▶ [Task requirements] Within the listing below, the lines containing "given" are to be counted. Give the number only.

▶ [Data for this task]
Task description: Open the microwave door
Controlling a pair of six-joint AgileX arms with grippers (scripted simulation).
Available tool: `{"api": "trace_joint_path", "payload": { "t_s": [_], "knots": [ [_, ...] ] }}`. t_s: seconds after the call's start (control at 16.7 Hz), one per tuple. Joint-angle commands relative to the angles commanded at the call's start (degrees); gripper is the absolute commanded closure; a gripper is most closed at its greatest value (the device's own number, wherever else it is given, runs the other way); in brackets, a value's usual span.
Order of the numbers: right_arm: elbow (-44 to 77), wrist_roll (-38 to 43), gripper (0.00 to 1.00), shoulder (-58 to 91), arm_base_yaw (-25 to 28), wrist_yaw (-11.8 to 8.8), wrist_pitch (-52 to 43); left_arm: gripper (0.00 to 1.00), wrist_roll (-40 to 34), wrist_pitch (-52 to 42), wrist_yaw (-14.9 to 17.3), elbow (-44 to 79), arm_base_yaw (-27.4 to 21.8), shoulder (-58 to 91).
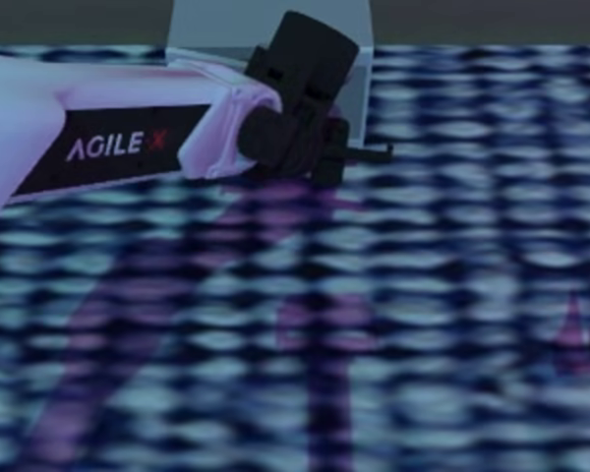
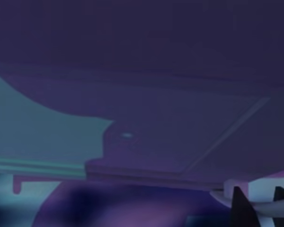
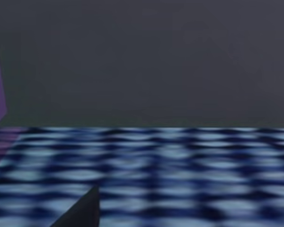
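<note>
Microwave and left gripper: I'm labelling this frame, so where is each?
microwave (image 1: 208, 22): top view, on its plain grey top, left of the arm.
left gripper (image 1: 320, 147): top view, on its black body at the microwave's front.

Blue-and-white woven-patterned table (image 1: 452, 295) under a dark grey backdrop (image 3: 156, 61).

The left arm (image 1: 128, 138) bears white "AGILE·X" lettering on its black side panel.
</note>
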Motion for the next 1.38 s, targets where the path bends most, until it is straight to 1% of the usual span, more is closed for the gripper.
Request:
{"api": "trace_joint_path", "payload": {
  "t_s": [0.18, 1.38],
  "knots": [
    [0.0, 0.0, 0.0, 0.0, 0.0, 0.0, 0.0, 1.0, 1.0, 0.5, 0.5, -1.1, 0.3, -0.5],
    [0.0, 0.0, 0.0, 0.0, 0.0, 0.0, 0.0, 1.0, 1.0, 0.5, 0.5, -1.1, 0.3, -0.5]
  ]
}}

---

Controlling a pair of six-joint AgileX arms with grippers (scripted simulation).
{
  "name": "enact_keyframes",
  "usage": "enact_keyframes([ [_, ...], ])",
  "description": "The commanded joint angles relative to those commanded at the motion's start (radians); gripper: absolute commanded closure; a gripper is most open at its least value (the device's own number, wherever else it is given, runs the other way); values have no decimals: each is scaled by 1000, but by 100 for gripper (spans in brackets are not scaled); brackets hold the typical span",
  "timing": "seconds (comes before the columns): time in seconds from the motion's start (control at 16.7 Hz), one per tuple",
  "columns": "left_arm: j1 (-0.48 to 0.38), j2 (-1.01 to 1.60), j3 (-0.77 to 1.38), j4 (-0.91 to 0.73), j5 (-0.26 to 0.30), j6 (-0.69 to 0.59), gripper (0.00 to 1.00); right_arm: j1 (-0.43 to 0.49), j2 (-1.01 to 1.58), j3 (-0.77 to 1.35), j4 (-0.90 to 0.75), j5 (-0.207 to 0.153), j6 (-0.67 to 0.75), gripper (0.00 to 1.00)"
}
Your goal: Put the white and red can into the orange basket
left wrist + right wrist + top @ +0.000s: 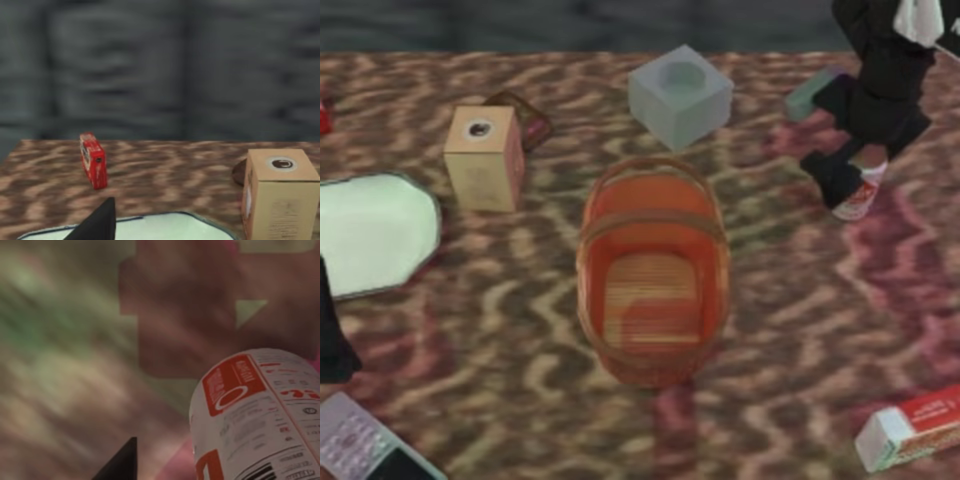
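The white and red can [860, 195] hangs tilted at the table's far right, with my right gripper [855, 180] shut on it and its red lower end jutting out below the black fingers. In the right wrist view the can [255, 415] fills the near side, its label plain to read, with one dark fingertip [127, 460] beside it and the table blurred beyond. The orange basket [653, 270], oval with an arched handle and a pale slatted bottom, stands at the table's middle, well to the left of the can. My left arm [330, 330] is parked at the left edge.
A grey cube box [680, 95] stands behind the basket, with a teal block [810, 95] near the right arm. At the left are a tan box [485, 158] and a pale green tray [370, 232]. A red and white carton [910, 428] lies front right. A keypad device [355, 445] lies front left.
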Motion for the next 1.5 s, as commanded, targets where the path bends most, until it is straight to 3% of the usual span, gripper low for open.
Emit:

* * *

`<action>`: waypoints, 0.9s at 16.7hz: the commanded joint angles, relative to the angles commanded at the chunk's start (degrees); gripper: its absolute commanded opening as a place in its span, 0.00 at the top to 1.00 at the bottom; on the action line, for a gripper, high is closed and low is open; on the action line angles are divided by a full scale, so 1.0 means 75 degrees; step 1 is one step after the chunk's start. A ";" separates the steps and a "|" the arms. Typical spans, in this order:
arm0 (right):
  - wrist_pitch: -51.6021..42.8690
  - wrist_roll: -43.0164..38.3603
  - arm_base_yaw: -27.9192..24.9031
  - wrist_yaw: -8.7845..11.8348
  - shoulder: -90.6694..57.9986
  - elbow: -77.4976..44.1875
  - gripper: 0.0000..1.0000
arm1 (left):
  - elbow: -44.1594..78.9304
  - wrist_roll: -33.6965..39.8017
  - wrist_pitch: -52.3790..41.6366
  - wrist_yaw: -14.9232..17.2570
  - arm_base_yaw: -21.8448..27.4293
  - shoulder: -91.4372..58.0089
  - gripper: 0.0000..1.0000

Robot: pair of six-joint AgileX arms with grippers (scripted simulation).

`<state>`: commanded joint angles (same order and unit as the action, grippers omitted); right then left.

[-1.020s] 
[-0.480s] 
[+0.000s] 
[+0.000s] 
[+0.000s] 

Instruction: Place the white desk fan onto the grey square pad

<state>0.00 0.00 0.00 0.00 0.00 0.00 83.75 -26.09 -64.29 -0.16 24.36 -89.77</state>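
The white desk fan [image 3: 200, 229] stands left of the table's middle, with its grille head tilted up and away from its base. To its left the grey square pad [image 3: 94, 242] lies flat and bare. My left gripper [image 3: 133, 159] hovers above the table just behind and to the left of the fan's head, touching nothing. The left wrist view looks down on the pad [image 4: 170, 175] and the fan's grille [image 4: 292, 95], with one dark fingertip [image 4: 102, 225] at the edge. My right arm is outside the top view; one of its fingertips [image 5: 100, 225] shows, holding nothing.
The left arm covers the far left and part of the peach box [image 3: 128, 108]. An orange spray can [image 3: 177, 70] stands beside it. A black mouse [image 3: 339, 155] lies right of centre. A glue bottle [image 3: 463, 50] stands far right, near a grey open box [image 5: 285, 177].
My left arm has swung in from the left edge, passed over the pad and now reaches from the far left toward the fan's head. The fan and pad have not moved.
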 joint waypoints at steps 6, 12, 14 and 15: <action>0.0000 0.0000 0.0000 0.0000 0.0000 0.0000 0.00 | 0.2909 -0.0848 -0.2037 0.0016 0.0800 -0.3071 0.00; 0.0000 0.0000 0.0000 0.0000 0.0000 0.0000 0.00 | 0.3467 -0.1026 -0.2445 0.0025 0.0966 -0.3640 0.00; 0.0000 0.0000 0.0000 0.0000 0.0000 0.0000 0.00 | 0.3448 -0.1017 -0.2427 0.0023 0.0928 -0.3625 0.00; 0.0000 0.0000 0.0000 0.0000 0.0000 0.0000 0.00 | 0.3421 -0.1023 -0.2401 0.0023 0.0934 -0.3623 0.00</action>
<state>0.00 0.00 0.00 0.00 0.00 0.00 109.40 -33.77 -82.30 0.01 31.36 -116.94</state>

▶ [Solution to this task] 2